Rising prosperity in Asia is a good thing. It is lifting millions of people out of poverty and making Australia much wealthier. It also allows these countries to spend more on military equipment. This may be used for aggression, but also for benign purposes such as improving their ability to defend ships carrying Australian exports to their ports.
While Australia remains open to trade and investment, no wealthy Asian country would have an obvious motive to embark on the immensely difficult task of invading and occupying Australia. Even the US and its allies are having trouble defeating a small segment of the Afghan population. As America’s most senior military officer, Admiral Mike Mullens, acknowledged last Tuesday, "We cannot kill our way to victory,"
Nevertheless, prudence suggests Australia should ensure it can defend the approaches to its territory and contribute to allied efforts elsewhere. This should be possible within the existing commitment to a generous 3.0 annual real increase in the defence budget. Figures for 2008 published by the Jane’s group show that Russia spends less than twice as much on defence as Australia, despite being surrounded by potentially hostile forces based close to its extremely long borders.
Even a super power would have trouble protecting its commercial sea lanes in the manner envisaged by the Prime Minister Kevin Rudd. A study by the Bureau of Transport and Regional Economics predicts that 55,000 commercial ship visits will be made annually to Australian ports by 2024-25.The head of the Strategic Studies Centre at the Australian National University, Hugh White, says, “Rudd’s idea appears to involve escorting convoys of merchants ships. No navy could do that for shipping on Australia’s scale.”
Rudd’s big concern is that China is increasing its military spending as it gets wealthier. That is true of many countries. But even if the official figures the understate China’s spending, it still has a long way to go before it catching the US. According to Jane’s, the $US800 billion US defence budget is far ahead of the second biggest spender, the UK, with $79 billion. China is fourth with $58 billion, Japan fifth with $48 billion, Russia eight at $37 billion and Australia thirteenth at $20 billion.
Perversely, massive US military spending, which includes funding for more than 700 overseas bases, is a key reason it can’t afford to go to war with China which has no overseas bases. China finances a large part of the blow-out in the US budget deficit resulting from President Bush’s big increase in military spending.
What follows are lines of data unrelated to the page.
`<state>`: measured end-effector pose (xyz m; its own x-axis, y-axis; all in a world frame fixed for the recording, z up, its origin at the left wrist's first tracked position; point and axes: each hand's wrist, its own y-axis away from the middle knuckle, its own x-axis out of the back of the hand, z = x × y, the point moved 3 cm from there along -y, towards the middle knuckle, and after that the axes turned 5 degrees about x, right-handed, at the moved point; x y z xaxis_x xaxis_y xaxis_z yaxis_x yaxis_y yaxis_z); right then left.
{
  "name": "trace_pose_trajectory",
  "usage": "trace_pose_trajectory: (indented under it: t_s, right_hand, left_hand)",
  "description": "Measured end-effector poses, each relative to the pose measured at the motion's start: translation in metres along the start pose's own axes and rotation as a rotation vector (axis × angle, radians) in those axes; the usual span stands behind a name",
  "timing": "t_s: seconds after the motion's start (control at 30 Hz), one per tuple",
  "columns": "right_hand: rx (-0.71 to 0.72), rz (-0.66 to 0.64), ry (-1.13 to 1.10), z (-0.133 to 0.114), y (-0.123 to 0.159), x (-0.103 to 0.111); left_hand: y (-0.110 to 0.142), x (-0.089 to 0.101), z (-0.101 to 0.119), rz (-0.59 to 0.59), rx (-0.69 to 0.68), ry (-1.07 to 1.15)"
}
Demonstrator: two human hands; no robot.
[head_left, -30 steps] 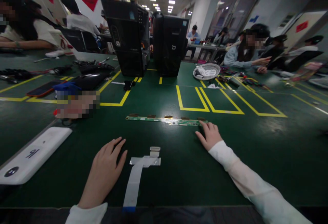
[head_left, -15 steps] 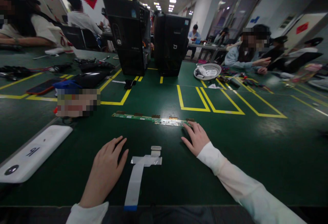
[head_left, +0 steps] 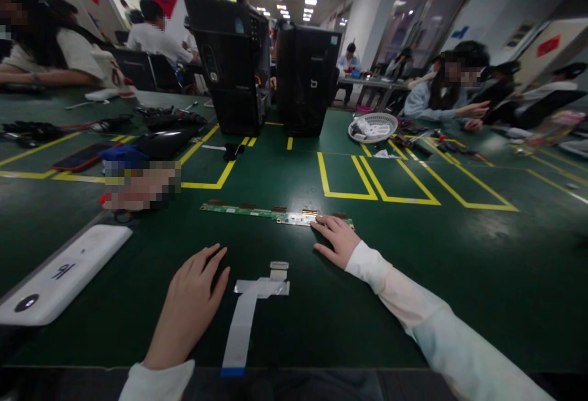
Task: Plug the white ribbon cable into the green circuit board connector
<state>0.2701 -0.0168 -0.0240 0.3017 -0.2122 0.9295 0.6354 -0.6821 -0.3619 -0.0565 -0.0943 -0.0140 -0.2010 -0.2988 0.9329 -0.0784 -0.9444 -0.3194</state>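
One green circuit strip [head_left: 294, 220] lies beyond the white ribbon cable [head_left: 238, 327], on the table [head_left: 344, 327]. My right hand [head_left: 337, 243], beyond and right of the cable, lays extended fingers on the strip, not closed around it; pressure I cannot tell. Risk: an uneven push near one end could skew the strip; catching the copper-coloured tabs [head_left: 309, 212] could bend them. My left hand [head_left: 193, 303], left of the cable, is open, holding nothing. Versus half a second ago: strip roughly unmoved, right hand further left along it.

circuit board [head_left: 294, 219]: shiny | ribbon cable [head_left: 241, 330]: smooth plastic | right sleeve [head_left: 413, 303]: cloth
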Motion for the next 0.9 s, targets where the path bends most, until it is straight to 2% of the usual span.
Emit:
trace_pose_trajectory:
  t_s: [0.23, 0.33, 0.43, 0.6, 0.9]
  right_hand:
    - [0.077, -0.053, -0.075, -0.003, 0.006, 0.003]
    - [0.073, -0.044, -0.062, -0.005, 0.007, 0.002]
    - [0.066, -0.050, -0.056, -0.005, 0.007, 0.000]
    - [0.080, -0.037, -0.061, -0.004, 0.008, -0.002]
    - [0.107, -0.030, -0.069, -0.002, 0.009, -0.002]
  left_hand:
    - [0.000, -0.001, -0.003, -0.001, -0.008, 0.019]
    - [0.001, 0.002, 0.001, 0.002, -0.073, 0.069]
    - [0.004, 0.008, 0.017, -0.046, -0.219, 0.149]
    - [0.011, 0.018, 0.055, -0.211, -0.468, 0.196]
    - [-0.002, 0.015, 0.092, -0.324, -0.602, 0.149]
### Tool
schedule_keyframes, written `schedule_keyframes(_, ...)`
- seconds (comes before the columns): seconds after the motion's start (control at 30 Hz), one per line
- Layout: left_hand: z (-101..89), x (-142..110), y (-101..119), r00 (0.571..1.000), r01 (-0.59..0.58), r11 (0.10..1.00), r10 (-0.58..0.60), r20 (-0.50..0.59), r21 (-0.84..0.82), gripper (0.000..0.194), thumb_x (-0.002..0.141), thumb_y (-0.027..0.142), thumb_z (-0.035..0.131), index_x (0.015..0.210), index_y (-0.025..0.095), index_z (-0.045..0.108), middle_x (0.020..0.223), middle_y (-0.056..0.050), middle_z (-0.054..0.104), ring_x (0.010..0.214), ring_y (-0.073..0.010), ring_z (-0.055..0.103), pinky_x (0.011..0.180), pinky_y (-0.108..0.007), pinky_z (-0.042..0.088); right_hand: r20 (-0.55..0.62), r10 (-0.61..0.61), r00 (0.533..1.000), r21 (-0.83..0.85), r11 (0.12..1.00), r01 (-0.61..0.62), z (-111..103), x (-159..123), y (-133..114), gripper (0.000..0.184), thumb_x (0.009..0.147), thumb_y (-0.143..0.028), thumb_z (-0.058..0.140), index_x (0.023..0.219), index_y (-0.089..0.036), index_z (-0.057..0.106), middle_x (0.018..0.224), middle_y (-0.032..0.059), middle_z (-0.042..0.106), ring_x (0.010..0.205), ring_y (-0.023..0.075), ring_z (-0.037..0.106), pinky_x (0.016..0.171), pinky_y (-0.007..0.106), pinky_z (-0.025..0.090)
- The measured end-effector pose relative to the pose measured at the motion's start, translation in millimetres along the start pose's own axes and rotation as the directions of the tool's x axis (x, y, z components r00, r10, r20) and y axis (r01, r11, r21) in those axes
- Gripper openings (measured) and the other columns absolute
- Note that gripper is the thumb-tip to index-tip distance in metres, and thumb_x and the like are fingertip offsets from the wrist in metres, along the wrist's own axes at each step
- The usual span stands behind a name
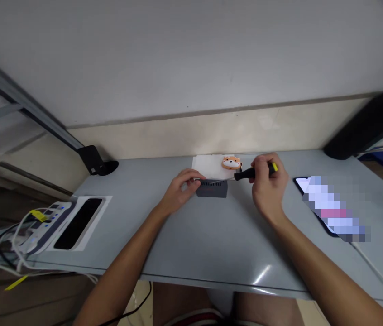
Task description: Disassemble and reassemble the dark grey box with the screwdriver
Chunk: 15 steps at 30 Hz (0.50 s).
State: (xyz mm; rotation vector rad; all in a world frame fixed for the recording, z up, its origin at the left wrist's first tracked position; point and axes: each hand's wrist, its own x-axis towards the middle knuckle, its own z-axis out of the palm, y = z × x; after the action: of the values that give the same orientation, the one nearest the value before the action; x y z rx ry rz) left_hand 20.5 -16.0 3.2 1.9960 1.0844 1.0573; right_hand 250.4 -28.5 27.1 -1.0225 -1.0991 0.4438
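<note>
My right hand (269,185) is closed around the black handle of a screwdriver (246,174) with a yellow end. Its thin metal shaft slants left, and the tip meets the slotted face of a small dark grey box (212,190). At the box's left end my left hand (184,188) grips it, thumb in front and fingers over the top edge. Just behind the box lies a white sheet of paper (208,163). An orange and white case with an animal face (231,163) rests on that paper.
A lit phone (327,208) with a cable lies at the right. To the left are a dark phone (79,224) on white paper and a power strip (50,226) with tangled cables. A black cylinder (364,127) leans at the back right; a wall (191,131) closes the desk's rear.
</note>
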Motion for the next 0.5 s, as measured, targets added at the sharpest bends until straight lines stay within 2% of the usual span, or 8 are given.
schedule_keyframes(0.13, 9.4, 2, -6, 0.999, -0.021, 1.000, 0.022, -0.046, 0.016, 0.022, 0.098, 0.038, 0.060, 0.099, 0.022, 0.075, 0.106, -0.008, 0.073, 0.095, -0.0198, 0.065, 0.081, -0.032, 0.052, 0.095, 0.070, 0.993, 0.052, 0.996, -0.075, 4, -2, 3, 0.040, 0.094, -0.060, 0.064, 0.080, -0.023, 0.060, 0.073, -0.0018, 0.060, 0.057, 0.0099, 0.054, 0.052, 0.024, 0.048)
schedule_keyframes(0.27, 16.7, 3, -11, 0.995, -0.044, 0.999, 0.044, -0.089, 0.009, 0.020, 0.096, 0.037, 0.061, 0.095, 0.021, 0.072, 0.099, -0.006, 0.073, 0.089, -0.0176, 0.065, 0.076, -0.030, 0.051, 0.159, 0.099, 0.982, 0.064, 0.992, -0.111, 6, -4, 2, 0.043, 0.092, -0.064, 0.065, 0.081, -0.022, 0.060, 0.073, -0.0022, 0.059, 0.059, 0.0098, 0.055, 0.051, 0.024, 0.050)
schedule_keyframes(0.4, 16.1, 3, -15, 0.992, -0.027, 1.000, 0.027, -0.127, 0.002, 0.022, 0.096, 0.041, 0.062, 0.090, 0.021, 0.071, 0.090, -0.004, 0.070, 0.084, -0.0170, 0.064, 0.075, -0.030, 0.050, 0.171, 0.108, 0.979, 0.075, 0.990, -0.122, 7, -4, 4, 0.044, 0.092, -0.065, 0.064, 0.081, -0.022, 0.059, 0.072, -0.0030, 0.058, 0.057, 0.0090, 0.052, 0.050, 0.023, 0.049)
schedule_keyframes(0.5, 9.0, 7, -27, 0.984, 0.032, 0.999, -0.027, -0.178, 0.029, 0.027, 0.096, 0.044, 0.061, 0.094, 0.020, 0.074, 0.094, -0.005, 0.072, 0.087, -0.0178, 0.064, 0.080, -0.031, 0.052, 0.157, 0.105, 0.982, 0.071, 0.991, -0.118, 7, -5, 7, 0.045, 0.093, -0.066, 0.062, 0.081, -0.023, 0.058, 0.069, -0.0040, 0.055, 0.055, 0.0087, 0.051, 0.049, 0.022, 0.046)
Although China would lose a lot of money, it could wreck the US economy by withdrawing its financial support if under serious military pressure.
Rudd said on Wednesday that Australia's huge export trade meant it must be able to defend its “sea lines of communication”. This would require new “subsurface and surface ships”. Rudd privately nominates China as the biggest threat to Australia. But there is no reason for China to start sinking Australia’s merchant shipping, let alone mount an invasion, while we are willing to sell it the raw materials it wants. Presumably, it won’t sink ships carrying iron ore, coal, natural gas and other commodities to its own ports.
Assuming Australia or its allies do not attack China, there is no reason for it to sink Australian ships going to countries such as Japan. Apart from Japan’s impressive ability to defend itself, China would know that such an attack would quickly lead to a ban on the imports it needs from Australia.
Australia is due to build three air warfare destroyers (AWDs) at a likely cost of $10 billion. Some military analysts favour buying more. But the Defence Minister Joel Fitzgibbon wants cabinet approval to spend $25 billion on new submarines. This would make it would be extremely difficult to justify more spending on AWDs. White — a former deputy head of the defence department — would like to see the existing order scrapped and the money go into submarines.
The AWDs are vulnerable to hypersonic cruise missiles available to countries such as China. Even if the AWDs survived, White says they would still be at risk from torpedoes fired by submarines. He says it is easier to sink a ship by letting water into the bottom than air into the top.
But it's no use spending a fortune on new submarines unless the navy can crew its existing boats. Each Collins class submarine needs a crew of 45. The navy has over 13,000 personnel but not enough crews for more than three, or even two, of its six submarines.
It is difficult to think of a period in recent decades when the Australia’s strategic outlook was more favorable than today. When Asia was much poorer, Australian politicians were greatly agitated by the alleged dangers posed by civil wars in Korea and Vietnam, communist uprisings in Malaya and the Philippines, and Indonesia's takeover of Dutch New Guinea and its “confrontation” with the new formed Malaysia. Australia would almost certainly have been attacked during a full scale nuclear war between the US and the former Soviet Union.
Rudd should calm down. If well spent, the money already committed to defence will be more than enough to keep the country safe without a huge expansion of the navy.